• 文献标题:   Numerical study on grain evolution of gradient-structured aluminum matrix composites induced by graphene nanoplatelets
  • 文献类型:   Article
  • 作  者:   WU Q, LONG LN
  • 作者关键词:   gradient grain size, composite material, graphene nanoplatelet, simulation, monte carlo model
  • 出版物名称:   APPLIED PHYSICS AMATERIALS SCIENCE PROCESSING
  • ISSN:   0947-8396 EI 1432-0630
  • 通讯作者地址:  
  • 被引频次:   0
  • DOI:   10.1007/s00339-022-06274-6
  • 出版年:   2022

▎ 摘  要

Gradient composite materials are widely used because of their excellent combination of strength and toughness. Nano-reinforced Al-matrix composite material is one of the most applied structures. The primary goal of this work is to study the effect of graphene nanoplatelets (GNPs) on the grain evolution of gradient-structured Al-matrix composites via simulation. The grain growth is studied using an improved and verified Monte Carlo algorithm. The effects of three distribution forms of GNPs are designed and investigated: linear, concave and discontinuous, respectively. The influence of gradient-distributed GNPs on the dynamic process of grain morphology evolution in composites has been investigated numerically for the first time. Gradient grain sizes in the 90-470 nm range are obtained, and the maximum gradient value reaches 1.833 nm/nm. The connections between grain morphologies, grain sizes, and the spatial distributions of GNPs have been studied in detail. The simulated results show that the grain evolution process is significantly different under the three conditions. The grain size variation of composites g with GNPs concentration vG is nonlinear, and they satisfy the predicted relation as g = 305.5e((-vG/2.77)) + 90.54 under the parameters studied in this model.
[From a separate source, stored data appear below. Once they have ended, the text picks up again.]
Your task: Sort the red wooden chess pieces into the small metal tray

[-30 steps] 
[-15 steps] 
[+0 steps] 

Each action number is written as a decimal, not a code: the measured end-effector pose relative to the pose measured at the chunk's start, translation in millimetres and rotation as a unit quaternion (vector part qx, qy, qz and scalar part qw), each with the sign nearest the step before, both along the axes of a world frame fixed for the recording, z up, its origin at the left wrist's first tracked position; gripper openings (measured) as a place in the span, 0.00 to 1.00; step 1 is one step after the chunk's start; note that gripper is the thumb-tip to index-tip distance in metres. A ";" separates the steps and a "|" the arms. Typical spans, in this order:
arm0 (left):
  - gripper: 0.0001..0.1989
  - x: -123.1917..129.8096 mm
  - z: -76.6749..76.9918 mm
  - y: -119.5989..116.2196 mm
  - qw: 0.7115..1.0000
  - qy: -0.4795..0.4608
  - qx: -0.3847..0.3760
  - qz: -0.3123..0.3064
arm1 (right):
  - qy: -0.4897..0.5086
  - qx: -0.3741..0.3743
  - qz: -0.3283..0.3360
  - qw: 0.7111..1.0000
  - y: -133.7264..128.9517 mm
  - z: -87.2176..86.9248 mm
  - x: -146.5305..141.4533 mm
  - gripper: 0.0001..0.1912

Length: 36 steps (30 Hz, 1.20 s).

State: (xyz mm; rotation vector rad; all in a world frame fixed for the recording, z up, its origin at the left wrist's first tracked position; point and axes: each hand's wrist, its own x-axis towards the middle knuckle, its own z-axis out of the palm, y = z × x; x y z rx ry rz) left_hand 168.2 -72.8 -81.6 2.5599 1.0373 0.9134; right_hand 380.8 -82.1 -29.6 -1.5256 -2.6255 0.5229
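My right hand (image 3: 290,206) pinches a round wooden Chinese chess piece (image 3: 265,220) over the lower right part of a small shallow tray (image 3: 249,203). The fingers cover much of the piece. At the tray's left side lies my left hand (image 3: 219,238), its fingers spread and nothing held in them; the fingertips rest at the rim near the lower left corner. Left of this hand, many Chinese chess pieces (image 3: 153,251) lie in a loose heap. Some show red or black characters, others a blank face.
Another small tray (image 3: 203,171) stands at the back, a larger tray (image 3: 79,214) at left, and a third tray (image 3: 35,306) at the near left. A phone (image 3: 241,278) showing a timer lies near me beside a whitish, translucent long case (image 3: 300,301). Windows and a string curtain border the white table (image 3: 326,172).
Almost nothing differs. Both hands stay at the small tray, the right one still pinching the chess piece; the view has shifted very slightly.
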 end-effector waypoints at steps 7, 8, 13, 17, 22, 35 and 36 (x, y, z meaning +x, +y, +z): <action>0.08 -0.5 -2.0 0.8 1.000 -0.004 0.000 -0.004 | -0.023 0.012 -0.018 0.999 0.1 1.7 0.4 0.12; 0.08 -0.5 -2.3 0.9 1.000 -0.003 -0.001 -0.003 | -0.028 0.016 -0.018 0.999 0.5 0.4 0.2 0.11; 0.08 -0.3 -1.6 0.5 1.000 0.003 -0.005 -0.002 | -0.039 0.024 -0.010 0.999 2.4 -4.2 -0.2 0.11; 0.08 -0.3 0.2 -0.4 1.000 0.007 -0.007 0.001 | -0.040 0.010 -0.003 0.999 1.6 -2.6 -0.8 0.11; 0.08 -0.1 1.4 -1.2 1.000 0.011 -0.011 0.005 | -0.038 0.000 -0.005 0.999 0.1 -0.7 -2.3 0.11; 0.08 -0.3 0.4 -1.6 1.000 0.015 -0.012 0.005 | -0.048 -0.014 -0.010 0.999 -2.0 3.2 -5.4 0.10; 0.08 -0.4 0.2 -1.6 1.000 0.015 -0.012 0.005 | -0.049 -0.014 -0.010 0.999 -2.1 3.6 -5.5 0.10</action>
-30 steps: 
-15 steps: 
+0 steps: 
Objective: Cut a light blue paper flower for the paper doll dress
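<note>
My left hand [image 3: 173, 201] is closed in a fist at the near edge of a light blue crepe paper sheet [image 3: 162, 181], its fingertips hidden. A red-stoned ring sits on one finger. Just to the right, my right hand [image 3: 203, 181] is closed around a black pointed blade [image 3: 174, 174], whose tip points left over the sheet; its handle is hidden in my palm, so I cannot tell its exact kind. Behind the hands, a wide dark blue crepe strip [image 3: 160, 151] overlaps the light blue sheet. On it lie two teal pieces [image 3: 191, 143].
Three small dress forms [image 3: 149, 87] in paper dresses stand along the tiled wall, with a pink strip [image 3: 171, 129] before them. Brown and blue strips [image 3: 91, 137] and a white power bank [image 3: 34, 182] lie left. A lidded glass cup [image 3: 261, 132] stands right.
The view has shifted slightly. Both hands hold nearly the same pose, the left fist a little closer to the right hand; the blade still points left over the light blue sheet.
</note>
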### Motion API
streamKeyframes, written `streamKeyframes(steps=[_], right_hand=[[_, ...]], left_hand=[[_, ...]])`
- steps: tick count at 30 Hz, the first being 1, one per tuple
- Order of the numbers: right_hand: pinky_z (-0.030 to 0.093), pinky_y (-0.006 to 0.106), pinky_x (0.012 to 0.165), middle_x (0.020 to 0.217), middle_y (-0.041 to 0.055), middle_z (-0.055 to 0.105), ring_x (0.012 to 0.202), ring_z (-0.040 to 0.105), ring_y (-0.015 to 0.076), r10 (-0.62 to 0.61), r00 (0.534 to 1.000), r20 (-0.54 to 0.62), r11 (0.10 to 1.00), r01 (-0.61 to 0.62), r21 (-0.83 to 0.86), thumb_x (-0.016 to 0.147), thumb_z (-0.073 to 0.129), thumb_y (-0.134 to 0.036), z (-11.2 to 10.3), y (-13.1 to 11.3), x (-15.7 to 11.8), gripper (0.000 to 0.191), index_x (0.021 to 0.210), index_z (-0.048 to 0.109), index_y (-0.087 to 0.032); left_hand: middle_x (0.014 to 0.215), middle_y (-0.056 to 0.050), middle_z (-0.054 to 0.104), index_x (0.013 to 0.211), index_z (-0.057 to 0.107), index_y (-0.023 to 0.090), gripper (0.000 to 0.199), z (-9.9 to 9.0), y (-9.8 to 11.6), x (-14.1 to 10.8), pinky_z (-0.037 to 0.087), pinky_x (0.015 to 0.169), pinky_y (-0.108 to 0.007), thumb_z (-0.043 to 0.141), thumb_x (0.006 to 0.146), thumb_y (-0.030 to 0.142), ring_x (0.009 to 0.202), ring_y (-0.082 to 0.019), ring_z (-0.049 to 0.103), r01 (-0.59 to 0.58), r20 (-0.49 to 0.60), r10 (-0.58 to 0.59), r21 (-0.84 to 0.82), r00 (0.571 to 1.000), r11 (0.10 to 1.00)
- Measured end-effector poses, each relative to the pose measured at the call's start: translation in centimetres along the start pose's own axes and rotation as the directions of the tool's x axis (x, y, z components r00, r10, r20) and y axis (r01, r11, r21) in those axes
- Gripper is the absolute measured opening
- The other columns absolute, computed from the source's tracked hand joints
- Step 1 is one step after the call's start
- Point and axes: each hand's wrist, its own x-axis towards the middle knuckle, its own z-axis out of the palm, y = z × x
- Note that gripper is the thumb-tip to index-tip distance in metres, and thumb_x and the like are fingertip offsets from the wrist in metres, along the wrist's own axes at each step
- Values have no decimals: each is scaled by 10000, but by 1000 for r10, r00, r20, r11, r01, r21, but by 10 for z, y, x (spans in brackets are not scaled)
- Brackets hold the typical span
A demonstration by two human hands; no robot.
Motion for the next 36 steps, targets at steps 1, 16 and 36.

The quantitative relationship between grain size gradient and GNPs distribution is also found. This work provides a theoretical method for gradient microstructure design of GNPs reinforced Al-matrix composites. For preparation requirements with specific grain size and gradient values, the reinforcement distribution can be determined quantitatively. Moreover, this model can be extended to grain evolution for a wider range of matrix and nano-reinforcements.